In the area of dialogue with culture, do you see a specific contribution that the church in the United States can make?
I think one example would be something else we’re working on, which is the dialogue between theological language and scientific language. I don’t mean just in terms of debates over bioethics, which are obvious, but as conceptions of the human person and the world.
You remember the famous congress we hosted last year on evolution, on the anniversary of ‘The Origin of Species,’ which turned to be a very high-quality event. To tell you the truth, there was a bit of terror about it in the Vatican! People were worried, they were arguing over it, and some said that if we were going to host a meeting like this, it should be done by the Congregation for the Doctrine of the Faith. I have to say, however, that I’ve always had the complete support of the pope. Even though I have an intellectual background and a sensitivity that might be slightly different, he’s always supported me. I would say the same thing about my nomination as a cardinal, because it came from him.
In any event, that congress is a model for the dialogue with science I have in mind, especially in terms of language, because when we’re talking with scientists we obviously can’t use an apologetic language. The dialogue has to have a certain rigor. It has to have a fairly rigorous epistemological and methodological foundation.
I believe that the United States is fundamental to this dialogue, because it has a level of scientific culture that’s extremely high. Today, of course, there are others … India, for example, in some ways has outpaced the United States in computer technology, especially software. In general, however, one can’t have a serious dialogue with the world of science without engaging the United States. We’ve begun to talk with Harvard, and with Notre Dame. We’ve developed a friendship with Cardinal [Donald] Wuerl of Washington. He sent two people here who are interested in the field of science, to see what they can do in their diocese. The idea is to organize a smaller version of our STOQ program [‘Science, Theology and the Ontological Quest’].

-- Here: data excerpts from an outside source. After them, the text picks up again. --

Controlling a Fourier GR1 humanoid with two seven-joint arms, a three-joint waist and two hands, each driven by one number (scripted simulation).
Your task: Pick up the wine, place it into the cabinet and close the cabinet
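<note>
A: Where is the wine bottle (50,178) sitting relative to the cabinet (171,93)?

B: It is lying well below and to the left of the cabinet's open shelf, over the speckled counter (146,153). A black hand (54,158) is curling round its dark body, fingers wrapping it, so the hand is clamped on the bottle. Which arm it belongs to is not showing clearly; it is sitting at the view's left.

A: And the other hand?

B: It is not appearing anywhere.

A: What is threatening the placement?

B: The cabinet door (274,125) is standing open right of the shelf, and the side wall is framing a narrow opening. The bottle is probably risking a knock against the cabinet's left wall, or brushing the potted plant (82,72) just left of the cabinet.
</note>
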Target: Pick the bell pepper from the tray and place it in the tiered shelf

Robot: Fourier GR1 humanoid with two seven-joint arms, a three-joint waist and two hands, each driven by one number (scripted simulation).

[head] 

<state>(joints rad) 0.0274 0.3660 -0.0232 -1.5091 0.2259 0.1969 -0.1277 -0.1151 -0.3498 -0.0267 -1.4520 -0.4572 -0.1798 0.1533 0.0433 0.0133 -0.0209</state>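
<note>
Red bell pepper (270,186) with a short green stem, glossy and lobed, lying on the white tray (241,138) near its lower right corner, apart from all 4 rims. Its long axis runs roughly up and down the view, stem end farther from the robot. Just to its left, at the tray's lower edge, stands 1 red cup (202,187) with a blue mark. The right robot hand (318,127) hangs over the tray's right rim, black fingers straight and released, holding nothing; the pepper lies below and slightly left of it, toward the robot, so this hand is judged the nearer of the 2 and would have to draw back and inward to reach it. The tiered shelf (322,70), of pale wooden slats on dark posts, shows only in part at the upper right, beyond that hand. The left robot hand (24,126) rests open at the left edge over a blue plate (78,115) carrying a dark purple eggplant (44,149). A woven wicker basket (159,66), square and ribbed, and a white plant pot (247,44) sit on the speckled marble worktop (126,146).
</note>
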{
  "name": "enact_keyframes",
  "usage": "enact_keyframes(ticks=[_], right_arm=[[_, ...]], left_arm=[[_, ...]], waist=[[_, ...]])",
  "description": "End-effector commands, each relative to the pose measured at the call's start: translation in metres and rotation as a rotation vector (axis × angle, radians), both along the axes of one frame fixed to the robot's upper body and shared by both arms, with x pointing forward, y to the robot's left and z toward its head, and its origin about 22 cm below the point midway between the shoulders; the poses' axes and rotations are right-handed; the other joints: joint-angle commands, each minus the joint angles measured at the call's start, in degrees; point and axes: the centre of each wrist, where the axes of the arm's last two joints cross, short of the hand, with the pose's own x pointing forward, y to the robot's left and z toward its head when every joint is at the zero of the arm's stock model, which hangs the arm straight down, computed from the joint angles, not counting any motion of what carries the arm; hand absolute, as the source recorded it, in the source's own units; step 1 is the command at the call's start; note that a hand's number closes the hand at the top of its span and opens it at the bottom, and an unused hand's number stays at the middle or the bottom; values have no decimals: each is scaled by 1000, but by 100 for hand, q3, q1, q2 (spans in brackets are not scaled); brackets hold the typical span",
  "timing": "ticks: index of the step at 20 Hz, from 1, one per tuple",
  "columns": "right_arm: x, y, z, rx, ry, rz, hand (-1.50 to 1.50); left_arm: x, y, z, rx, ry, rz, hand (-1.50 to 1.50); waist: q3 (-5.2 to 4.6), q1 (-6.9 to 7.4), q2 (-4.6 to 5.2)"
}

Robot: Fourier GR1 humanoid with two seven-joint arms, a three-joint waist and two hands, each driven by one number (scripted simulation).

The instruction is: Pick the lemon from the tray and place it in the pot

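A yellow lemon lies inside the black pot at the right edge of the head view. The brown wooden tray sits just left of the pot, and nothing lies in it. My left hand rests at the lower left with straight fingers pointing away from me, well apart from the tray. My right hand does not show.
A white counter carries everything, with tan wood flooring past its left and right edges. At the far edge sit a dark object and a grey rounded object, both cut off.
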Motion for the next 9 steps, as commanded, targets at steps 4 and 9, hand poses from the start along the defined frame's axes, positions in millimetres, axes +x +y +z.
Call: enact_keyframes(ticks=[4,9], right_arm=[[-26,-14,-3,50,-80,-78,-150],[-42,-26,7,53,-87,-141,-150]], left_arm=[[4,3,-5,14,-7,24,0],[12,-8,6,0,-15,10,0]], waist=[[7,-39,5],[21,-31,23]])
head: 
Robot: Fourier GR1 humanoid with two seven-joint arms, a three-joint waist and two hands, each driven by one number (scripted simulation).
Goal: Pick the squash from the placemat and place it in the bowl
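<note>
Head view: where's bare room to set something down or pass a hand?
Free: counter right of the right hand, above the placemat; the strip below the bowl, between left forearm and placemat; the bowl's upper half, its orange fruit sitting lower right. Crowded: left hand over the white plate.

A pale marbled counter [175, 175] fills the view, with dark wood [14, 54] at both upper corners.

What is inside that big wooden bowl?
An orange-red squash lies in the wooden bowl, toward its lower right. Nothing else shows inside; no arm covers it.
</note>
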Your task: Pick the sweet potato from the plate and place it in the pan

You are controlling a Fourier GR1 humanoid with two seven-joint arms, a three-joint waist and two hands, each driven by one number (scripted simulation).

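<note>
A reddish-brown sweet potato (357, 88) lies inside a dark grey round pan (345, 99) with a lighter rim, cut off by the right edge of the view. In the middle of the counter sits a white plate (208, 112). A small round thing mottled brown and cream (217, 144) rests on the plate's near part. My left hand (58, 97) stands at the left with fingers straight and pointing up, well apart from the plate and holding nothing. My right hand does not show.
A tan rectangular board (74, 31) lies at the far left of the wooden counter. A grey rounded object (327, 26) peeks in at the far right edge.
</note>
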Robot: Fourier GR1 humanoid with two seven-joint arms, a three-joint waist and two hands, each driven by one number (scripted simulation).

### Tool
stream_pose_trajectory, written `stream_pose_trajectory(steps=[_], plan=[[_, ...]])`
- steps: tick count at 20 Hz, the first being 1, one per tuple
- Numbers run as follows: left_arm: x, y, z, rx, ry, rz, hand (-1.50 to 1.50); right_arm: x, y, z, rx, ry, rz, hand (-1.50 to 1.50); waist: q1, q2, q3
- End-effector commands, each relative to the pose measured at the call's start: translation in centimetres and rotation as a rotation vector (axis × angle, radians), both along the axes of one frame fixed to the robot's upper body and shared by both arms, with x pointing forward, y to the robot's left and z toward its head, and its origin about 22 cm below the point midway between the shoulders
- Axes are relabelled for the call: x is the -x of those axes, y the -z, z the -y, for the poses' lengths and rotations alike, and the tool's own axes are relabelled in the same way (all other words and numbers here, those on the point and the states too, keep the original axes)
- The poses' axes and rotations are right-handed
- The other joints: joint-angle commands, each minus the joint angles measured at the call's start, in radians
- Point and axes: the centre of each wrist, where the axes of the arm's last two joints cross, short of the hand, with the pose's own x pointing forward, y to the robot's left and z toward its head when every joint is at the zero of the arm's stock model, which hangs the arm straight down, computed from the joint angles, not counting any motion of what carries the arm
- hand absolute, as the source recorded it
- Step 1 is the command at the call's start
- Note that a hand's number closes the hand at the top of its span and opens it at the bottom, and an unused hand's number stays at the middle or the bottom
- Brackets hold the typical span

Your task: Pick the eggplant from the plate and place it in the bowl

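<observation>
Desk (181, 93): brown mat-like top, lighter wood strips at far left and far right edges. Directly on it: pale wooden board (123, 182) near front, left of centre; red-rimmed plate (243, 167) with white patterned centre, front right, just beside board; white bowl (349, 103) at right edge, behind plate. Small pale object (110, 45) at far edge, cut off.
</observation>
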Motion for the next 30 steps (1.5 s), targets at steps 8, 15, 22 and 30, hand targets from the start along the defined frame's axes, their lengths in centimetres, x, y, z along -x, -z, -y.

When I got here, this office had almost no relationship with the United States. It struck me as a paradox, given the importance of the United States, and I hope to keep moving in this direction. I also have to say that I think the current U.S. Ambassador to the Holy See, Miguel Diaz, could be a real help. We’ve become friends, and he has the advantage of not being solely a diplomat, but of also having a theological formation. That’s true of his wife as well.
I also think the United States can help us understand the post-McLuhan era of communications. I’ve read a great deal of McLuhan, and I like his work a great deal. Among his essays, for example, I’ve always enjoyed ‘The Mechanical Bride,’ which has so many good lines. It was McLuhan, for example, who observed that the new public rhetoric is the rhetoric of the huge advertising companies.
Anyway, one of his claims, which I think is still true even if a bit outdated, is that the means of communication have become an appendix to our bodies. Take the cellular phone, which today is typically used via a small device that sits in our ear. The Japanese have cameras in their glasses. Today, however, I think something else is happening. Instruments of communication haven’t just become part of our bodies, they actually constitute the atmosphere in which we live. It’s not possible anymore to cut one of those body parts off and reject the new culture of communications; you can’t reject it, because it’s inside everything. It’s the air we breathe. I think of the United States as the place, more than any other, which demonstrates this ‘totality’ of a communications-driven culture. Wikileaks is just the latest example!